Interessante è anche lo stemma dell’Ordine Certosino, che non troviamo però raffigurato a Montebenedetto. Composto da un globo sormontato da una croce, appare sovrastato da una sequenza di sette stelle, aggiunte nel Seicento come richiamo ai sette monaci fondatori (San Bruno e i sei compagni). Il motto dell’Ordine “Stat Crux, dum volvitur orbis” (la Croce resta fissa, salda, mentre il mondo gira), coniato tra XVI e XVII secolo, sembra alludere al concetto di stabilità, immutabilità e eternità del divino, verso cui è interamente proiettata la vita del monaco certosino, contrapposte alla transitorietà e volubilità delle cose terrene.

Alla certosa faceva poi capo una rete più o meno estesa di “grange”, fabbricati ad uso residenziale e agricolo costruiti per la gestione del patrimonio fondiario del monastero, proveniente da donazioni o da acquisti di terreni situati anche a notevole distanza dai confini dell’eremo. Venivano condotte dai fratelli conversi e dai “donati” (monaci che non prendono i voti, ma “donano” la propria esistenza all’Ordine). Tra le grange di Montebenedetto la più importante era quella di Banda, collocata a una quota più bassa lungo il sentiero che conduce all’abitato di Villarfocchiardo.
Con il trasferimento dei monaci da Montebenedetto, autorizzato dal Capitolo Generale nel 1498, l’antica grangia di Banda, già in precedenza strutturata come una piccola certosa per consentire il soggiorno e le pratiche cultuali dei conversi, divenne la nuova sede della comunità. Anche la chiesa di Banda, nella sua semplicità, rispecchia i canoni architettonici delle certose medievali, ma risulta impreziosita, a differenza di Montebenedetto, da elementi ornamentali scultorei e pittorici (gli arredi sono stati in parte trasportati altrove).

Il lungo “itinerario” percorso dai monaci certosini lungo la valle di Susa non si concluse però a Banda perché, dopo un primo trasloco ad Avigliana a fine Cinquecento e un provvisorio ritorno sempre a Banda nel 1630, dopo il 1640 i Padri trovarono sistemazione nella Certosa Reale di Collegno, realizzata per volontà della prima Madama Reale.
La permanenza dei Certosini a Collegno, fatta salva la parentesi dovuta alla legislazione napoleonica che aveva soppresso nel 1801 le corporazioni religiose, si protrasse sino al 1850/1855 quando la convivenza forzata con gli internati del Regio Manicomio, unitamente ai provvedimenti anti-ecclesiastici del governo, impose ai Padri di lasciare il complesso barocco.
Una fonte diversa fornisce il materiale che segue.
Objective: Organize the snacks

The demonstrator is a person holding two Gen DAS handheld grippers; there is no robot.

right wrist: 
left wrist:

Ai pochi rimasti venne offerta ospitalità dal conte Vittorio Amedeo Sallier de la Tour, tra i principali oppositori della politica liberale di Cavour, che li accolse nel castello della Saffarona, acquistato nel 1833.
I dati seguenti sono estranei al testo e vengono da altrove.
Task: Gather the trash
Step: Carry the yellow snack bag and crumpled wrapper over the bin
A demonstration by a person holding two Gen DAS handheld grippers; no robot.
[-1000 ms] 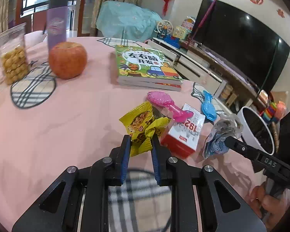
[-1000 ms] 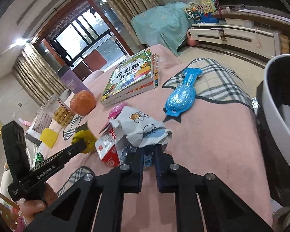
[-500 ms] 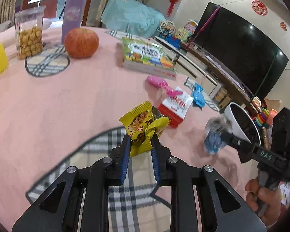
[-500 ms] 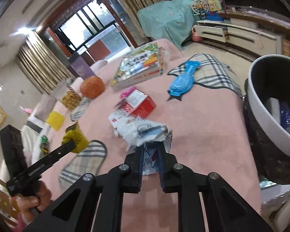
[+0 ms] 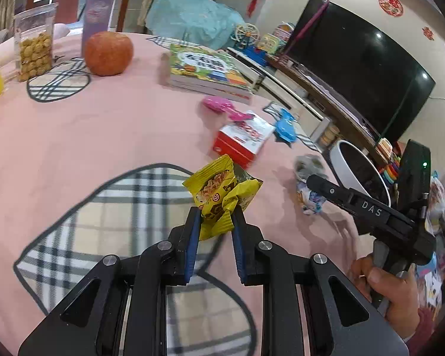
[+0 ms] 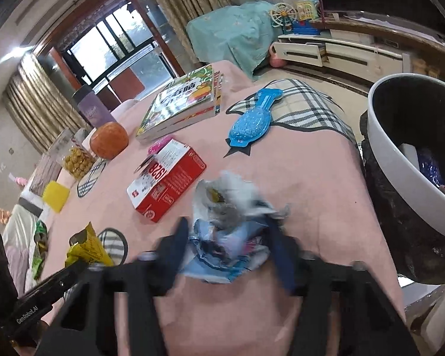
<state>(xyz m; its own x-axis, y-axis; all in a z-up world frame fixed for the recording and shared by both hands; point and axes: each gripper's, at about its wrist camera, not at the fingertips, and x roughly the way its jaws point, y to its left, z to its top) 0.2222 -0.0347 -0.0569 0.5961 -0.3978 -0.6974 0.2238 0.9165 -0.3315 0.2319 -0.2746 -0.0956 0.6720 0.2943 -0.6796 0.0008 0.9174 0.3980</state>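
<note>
Left tool clamps yellow wrapper; crumpled bag lies between parted right tool (blurred).

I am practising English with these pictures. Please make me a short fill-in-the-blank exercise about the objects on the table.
1. The left gripper is shut on a crumpled ____ wrapper.
2. The red box lies on the ____ tablecloth.
3. The blue brush lies beside the stack of ____.
4. The bin has a ____ rim.

Missing words: yellow; pink; books; white
</note>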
La gestione della Certosa di Montebenedetto, ridotta dopo il 1498 al ruolo di grangia, venne affidata dai monaci a un padre Procuratore, che ne curò l’amministrazione sino alla confisca dei beni avvenuta sotto il regime napoleonico. Attualmente l’ex complesso monastico attorno alla chiesa mantiene l’antica vocazione agricola, ospitando una famiglia di “marghé” rimasta fedele all’antica tradizione della transumanza e dedita alla produzione casearia.